Being the dedicated mother to a daughter with autism, Kinzler also had to discover her own path—with its own difficulties—in her journey with Mabry. Soon after Mabry was referred to local specialists for autism spectrum disorder, Kinzler realized she needed help, too, and that many other local parents might also need the same mental health support she was lacking.
“I realized on my own I need to go talk to someone because I was struggling, even though I had an amazing support system. My family was incredible. I had great friends. We had the funding we needed,” she said. “I had everything in place, and I still was depressed and lost and struggled, so for those parents who don’t have the support system they need, I don’t know how they do it.”
Once she spoke with a therapist and began working on her own state of mind, Kinzler wondered what her next step should be.
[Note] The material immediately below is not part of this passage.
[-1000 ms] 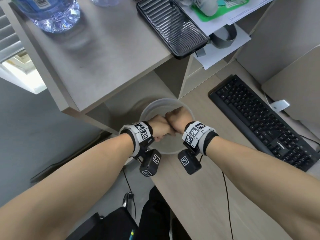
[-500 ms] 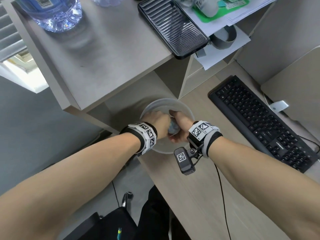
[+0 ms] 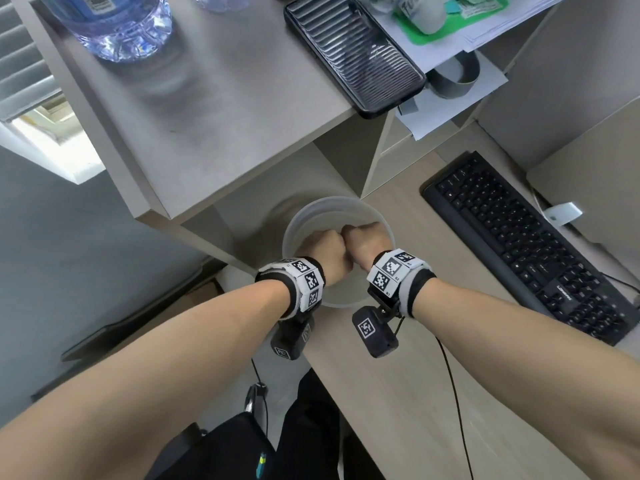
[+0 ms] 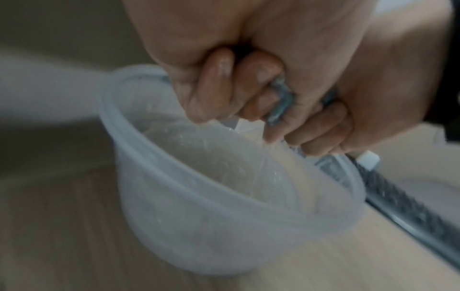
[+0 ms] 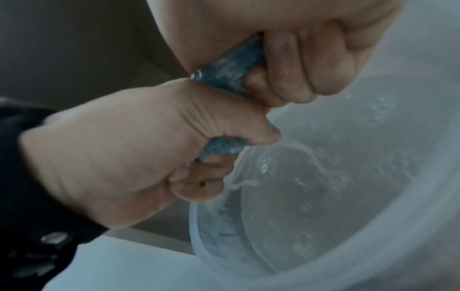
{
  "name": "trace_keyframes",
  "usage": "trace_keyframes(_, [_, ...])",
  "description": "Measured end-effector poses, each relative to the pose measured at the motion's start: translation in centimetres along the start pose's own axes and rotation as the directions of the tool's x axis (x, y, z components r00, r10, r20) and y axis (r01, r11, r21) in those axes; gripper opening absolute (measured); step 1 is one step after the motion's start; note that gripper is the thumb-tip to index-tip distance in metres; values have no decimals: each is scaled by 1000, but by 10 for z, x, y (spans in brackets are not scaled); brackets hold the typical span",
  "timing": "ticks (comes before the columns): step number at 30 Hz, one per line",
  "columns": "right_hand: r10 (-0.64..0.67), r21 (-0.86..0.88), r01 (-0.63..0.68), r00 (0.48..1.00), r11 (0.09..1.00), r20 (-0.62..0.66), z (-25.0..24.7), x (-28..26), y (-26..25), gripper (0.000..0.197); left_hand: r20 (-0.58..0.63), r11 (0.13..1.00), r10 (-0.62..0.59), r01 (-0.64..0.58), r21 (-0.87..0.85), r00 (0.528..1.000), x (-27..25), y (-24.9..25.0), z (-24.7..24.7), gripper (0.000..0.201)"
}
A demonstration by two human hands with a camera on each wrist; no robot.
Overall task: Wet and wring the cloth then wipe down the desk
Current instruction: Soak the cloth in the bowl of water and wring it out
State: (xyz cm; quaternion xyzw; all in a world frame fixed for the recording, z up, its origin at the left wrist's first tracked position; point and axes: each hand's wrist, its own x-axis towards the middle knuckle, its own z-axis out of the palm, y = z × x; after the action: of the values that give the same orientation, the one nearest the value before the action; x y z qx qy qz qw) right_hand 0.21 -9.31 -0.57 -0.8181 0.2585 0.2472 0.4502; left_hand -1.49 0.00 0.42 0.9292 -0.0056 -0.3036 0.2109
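Both fists meet knuckle to knuckle over a translucent plastic bowl (image 3: 332,202) on the wooden desk (image 3: 398,393). My left hand (image 3: 322,249) and right hand (image 3: 365,242) each grip one end of a twisted blue cloth, which is hidden in the head view. In the left wrist view the wet cloth (image 4: 280,102) shows between the curled fingers of my left hand (image 4: 199,59) and right hand (image 4: 373,78). The right wrist view shows the cloth (image 5: 231,72) running from my right hand (image 5: 286,39) to my left hand (image 5: 124,147), with water streaming into the bowl (image 5: 373,256).
A raised shelf (image 3: 207,116) overhangs the bowl's far side and carries a water bottle (image 3: 117,22), a phone (image 3: 353,53) and papers. A black keyboard (image 3: 519,244) lies on the desk to the right. A black cable (image 3: 453,393) trails over the desk's near part.
Half a second ago my wrists were rolled in opposite ways with the cloth showing between them. Now the fists are back knuckle to knuckle above the bowl.
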Motion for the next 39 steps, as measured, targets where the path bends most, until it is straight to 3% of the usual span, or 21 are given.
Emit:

“When Mabry started school, I was home all day by myself, and I always thought I would have two kids, but this whole situation was so challenging for me, I wasn’t sure if that was best,” she said. “So, I started to think about how could I use this experience to better myself, and it made me want to go back to school.”
She ultimately landed in the mental health counseling program at the University of Central Arkansas in Conway, where she’s in her second semester of practicum.
“I hope to one day have a practice that specializes in helping families with a member who has special needs. Because I think their challenges are so unique and being there, I get it. So, to work with a therapist who already understands, and who can be empathetic to what parents are going through, would be great,” she said. “I would really love to serve those families.”